The good-news/bad-news employment report

November 5, 2010

The mathematics of the monthly payroll report don’t always make sense, since it’s actually two reports: the household report, covering employment and unemployment status, and the establishment report, showing the number of people being paid in various sectors of the economy.

The November report released this morning shows a clear divergence between the two: while the establishment report did well, with a healthy rise of 151,000 in total payrolls and upward revisions to previous months, the household report went nowhere, with the unemployment rate stubbornly unchanged at 9.6% and other key indicators, like the labor force participation rate and the employment-population ratio, actually heading in the wrong direction.

Overall, the private sector has now added more than a million new jobs over the past year — a good start, in the wake of the 8 million job losses we saw over the course of the recession. And 400,000 of those new jobs have come in the past three months. For people with jobs, wages and hours are rising, too.

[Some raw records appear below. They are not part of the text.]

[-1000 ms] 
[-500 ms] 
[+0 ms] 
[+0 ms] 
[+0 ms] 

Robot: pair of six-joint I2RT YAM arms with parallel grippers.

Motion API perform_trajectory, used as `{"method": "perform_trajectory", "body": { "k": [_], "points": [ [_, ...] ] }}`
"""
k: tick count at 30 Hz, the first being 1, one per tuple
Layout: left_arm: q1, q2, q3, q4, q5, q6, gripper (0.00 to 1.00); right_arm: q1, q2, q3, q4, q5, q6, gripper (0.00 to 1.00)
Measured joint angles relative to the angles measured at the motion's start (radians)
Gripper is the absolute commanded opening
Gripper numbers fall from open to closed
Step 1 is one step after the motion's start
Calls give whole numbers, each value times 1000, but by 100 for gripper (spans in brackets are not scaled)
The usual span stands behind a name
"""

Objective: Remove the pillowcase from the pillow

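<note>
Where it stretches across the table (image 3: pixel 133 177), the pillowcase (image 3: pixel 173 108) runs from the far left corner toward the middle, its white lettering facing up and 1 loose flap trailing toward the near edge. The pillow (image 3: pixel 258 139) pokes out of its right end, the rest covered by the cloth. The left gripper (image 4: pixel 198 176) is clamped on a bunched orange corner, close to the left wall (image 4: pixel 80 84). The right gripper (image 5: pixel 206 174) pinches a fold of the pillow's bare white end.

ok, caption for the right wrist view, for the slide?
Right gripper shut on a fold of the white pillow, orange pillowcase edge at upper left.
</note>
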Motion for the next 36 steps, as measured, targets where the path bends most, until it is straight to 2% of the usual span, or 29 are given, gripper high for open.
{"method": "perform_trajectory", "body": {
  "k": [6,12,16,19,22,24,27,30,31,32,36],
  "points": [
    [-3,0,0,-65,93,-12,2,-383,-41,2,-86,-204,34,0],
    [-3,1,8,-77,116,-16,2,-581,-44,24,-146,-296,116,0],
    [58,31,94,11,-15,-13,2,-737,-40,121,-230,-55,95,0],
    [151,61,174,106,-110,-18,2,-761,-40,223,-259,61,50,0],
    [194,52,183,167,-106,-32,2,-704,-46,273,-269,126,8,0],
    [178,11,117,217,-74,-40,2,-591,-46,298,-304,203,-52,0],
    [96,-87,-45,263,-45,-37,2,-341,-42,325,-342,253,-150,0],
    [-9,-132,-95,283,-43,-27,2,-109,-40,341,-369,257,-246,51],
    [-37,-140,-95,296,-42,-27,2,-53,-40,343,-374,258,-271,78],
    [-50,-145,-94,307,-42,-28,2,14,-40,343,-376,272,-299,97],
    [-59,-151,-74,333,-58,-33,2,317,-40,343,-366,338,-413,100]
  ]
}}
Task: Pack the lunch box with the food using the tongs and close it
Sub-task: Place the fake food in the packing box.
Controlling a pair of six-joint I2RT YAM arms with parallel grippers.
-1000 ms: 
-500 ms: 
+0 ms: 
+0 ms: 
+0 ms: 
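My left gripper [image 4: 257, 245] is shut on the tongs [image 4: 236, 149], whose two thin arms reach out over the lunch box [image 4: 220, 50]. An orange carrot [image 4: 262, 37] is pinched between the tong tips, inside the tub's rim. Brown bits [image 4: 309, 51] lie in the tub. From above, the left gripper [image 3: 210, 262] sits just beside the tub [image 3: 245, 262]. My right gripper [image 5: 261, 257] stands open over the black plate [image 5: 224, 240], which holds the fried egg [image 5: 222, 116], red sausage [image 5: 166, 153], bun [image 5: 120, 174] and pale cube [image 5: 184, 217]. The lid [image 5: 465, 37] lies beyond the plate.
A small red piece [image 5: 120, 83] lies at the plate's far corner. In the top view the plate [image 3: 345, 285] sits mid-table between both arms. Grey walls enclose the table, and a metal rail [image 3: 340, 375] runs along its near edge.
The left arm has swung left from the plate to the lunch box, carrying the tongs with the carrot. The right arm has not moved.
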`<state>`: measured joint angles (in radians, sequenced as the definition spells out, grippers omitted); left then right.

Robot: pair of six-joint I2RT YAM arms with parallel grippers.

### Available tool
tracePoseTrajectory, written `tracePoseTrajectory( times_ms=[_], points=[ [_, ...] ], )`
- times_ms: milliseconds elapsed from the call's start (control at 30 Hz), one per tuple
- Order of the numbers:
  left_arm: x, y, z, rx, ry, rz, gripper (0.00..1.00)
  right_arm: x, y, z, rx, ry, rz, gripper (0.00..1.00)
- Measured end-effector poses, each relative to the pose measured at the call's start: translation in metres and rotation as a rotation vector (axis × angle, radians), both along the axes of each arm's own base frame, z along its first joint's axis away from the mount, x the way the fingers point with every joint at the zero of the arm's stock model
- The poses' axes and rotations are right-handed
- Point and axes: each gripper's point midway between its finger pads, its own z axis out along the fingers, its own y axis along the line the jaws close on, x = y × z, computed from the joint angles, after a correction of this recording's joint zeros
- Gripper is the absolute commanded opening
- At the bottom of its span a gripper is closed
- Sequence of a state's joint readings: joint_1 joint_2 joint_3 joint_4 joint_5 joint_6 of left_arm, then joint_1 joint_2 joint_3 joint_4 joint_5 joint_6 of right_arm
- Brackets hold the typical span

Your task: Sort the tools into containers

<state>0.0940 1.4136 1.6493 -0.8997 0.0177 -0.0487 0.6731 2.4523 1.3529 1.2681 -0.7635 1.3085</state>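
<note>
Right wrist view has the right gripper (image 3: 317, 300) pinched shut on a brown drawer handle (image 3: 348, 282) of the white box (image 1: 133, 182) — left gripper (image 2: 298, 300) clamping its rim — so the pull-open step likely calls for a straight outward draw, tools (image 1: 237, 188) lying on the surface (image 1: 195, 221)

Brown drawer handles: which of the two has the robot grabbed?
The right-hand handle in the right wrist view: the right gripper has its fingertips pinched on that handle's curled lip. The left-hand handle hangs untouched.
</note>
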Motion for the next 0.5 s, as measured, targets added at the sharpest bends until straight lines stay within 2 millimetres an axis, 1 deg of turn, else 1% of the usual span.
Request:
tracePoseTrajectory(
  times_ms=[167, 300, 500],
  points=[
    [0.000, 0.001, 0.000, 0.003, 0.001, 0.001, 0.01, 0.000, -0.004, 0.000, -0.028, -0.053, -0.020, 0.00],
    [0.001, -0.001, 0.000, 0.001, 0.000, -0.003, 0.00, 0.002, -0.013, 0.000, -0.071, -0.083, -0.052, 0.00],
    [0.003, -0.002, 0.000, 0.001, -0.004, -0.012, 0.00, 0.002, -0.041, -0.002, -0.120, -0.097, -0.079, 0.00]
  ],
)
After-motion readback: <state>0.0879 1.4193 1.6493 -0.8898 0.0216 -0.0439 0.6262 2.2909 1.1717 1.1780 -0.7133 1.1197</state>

Over the past 12 months, average hourly earnings are up 1.7%, while average hours worked are up 1.8%, resulting in a rise in average weekly earnings from $753.20 to $779.64. That’s a raise of $1,375 per year — pretty healthy, given the state of the economy and the large number of people out of work.

But government employment is down, and the extra hiring simply isn’t making any kind of a dent on the unemployment figures. After all, the economy needs to add 100,000 jobs a month or so just to keep up with population growth. Today, just 64.5% of the people in the labor force — a mere 58.3% of the total population — actually have a job. Both of those figures represent a new all-time low. And that now-famous U6 measure — the number of people who want more work than they have — is still insanely high at 17%.

Overall, it’s the same story we’ve been seeing for a while: good news for the employed, bad news for the unemployed. That’s what happens when you’re reliant on monetary policy rather than fiscal policy to boost the economy.